EDIT. According to the (finally) closed bug report it was fixed in php 7.1.


Solution

  • In the end I solved it with the following approach:

    1. When uploading the files I urlencode the names with rawurlencode()
    2. When fetching the files from server they are obviously URL encoded so I use urldecode($filename) to print correct names
    3. Links in a href are automatically translated, so for example "%20" becomes a " " and URL ends up being incorrect since it links to incorrect filename. I decided to encode them back and print them ending up with something like this: print $dirReceived.rawurlencode($file); ($dirReceived is the directory where received files are stored, defined earlier in the code)
    4. I also added download attribute with urldecode($filename) to save the file with UTF-8 name when needed.

    Thanks to this I have files saved on the server with url encoded names. Can open them in browser (very important as most of them are *.pdf) and can download them with correct name which lets me upload and download even files with names written in Arabic, Cyrillic, etc.

    So far I tested it and looks good. I am thinking of implementing it in production code. Any concerns/thoughts on it?

    EDIT.

    Since there are no objections I select my answer as the one that solved my problem. After doing some testing everything looks good on client and server side. When saving the files on server they are URL encoded, when downloading them they are decoded and saved with correct names.

    At the beginning I was using the code:

        for($i=0;$i<count($_FILES['file']['name']);$i++) 
    {
        move_uploaded_file($_FILES['file']['tmp_name'][$i],
        "../filepath/" . $_FILES['file']['name'][$i]);
    }
    

    This method caused the problem upon saving file and replaced every UTF-8 special character with cp1252 encoded one (ü saved as ü etc.), so I added one line and replaced that code with the following:

    for($i=0;$i<count($_FILES['file']['name']);$i++) 
    {
        $fname= rawurlencode($_FILES['file']['name'][$i]);
        move_uploaded_file($_FILES['file']['tmp_name'][$i],
        "../filepath/" . $fname);
    }
    

    This allows me to save any filename on server using URL encoding (% and two hexadecimals) which is compatible with both cp1252 and UTF-8.

    To list the saved files I use filepaths I have saved in DB and list them for files.

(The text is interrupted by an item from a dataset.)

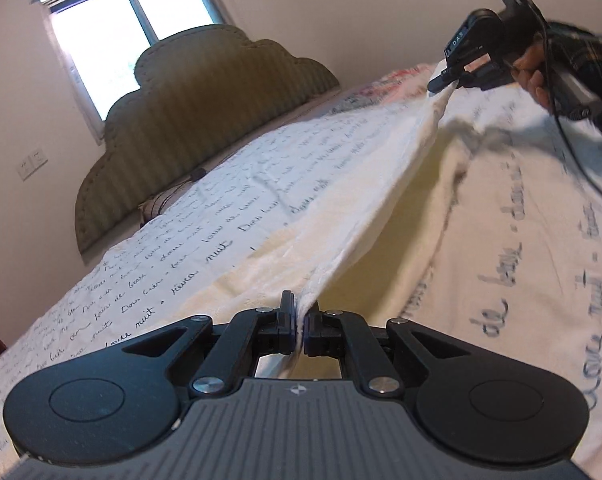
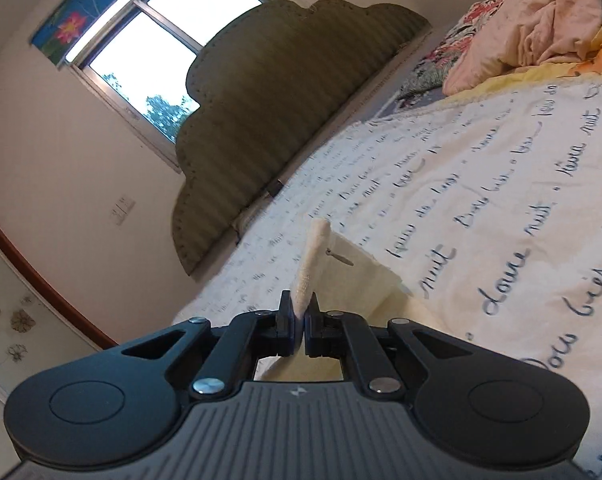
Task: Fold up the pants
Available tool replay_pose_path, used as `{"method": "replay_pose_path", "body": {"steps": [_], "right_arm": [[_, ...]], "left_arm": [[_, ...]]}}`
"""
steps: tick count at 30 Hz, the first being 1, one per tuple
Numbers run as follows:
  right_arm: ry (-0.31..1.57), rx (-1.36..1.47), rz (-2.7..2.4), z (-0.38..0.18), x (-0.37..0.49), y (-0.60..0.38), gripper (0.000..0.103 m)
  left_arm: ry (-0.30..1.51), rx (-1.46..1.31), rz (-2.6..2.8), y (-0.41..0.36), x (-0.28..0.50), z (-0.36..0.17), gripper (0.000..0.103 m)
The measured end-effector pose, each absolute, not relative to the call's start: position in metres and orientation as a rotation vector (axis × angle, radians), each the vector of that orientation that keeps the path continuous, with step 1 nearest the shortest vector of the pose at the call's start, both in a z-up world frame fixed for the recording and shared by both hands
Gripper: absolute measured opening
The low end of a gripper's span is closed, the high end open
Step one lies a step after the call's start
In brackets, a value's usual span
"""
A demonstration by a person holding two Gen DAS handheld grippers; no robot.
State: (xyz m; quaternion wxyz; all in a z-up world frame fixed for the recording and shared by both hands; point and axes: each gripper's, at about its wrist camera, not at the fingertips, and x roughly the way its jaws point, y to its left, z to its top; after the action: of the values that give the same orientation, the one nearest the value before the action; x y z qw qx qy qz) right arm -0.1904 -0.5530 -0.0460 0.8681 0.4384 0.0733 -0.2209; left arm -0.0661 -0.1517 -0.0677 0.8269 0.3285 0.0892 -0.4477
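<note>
The cream-white pants are held stretched above the bed between my two grippers. My left gripper is shut on one end of the fabric at the bottom of the left wrist view. My right gripper shows at the upper right of that view, shut on the far end of the pants. In the right wrist view my right gripper pinches a fuzzy cream edge of the pants that sticks up between the fingers. The rest of the pants hangs below, partly hidden.
The bed has a white cover with black script writing. An olive scalloped headboard stands under a window. A pile of pink and floral bedding lies at the far right of the bed.
</note>
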Motion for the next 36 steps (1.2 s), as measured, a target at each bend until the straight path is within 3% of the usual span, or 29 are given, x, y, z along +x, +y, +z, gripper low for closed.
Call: {"method": "replay_pose_path", "body": {"steps": [7,17,21,24,25,26,30,36], "right_arm": [[0.276,0.947,-0.561,-0.090,-0.200,-0.549,0.005],[0.326,0.773,-0.590,-0.083,-0.182,-0.535,0.006],[0.350,0.779,-0.594,-0.087,-0.181,-0.536,0.006],[0.302,0.840,-0.658,-0.077,-0.198,-0.539,0.015],[0.279,0.830,-0.740,-0.070,-0.205,-0.538,0.023],[0.256,0.787,-0.829,-0.060,-0.208,-0.534,0.028],[0.217,0.473,-0.778,-0.014,-0.180,-0.492,0.028],[0.520,-0.018,-0.136,0.004,-0.049,-0.367,0.027]], "left_arm": [[0.202,0.778,-0.940,-0.159,-0.070,-0.094,0.008],[0.204,0.783,-0.915,-0.163,-0.071,-0.100,0.008],[0.256,0.722,-0.947,-0.155,-0.063,-0.087,0.017],[0.338,0.625,-0.990,-0.143,-0.050,-0.070,0.027],[0.353,0.600,-0.999,-0.139,-0.045,-0.065,0.033],[0.366,0.570,-1.004,-0.134,-0.039,-0.057,0.035],[0.404,0.480,-0.991,-0.123,-0.015,-0.035,0.046],[0.514,0.348,-1.039,-0.107,0.018,-0.007,0.053]]}}
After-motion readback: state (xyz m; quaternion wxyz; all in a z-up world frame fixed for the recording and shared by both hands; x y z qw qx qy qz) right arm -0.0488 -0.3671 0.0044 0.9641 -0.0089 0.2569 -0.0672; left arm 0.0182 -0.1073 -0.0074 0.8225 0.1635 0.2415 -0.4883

I was using the following code:

        if (is_dir($dir)){
      if ($dh = opendir($dir)){
        while (($file = readdir($dh)) !== false){
            if(is_file($dir . $file)){
    
        echo "<li><a href='".$dir.$file."' download='".$file ."'>".$file."</a></li><br />";
    
        }
    }
        closedir($dh);
      }
    }
    

    Since URL encoded filenames were decoded automatically I changed it to:

        if (is_dir($dir)){
      if ($dh = opendir($dir)){
        while (($file = readdir($dh)) !== false){
            if(is_file($dir . $file)){
                echo "<li><a href='";
                print $dir.rawurlencode($file);
                echo "' download='" . urldecode($file) ."'>".urldecode($file)."</a></li><br />";
        }
    }
        closedir($dh);
      }
    }
    

    I don't know if this is the best way to solve it but works perfectly, also I am aware that it is generally a good practice not to use php to generate html tags but at the moment I have some critical bugs that need addressing so first that and then I'll have to work on the appearance of the code itself.

    EDIT2

    Also the great thing is I do not have to change names of the already uploaded files which in my case is a big advantage.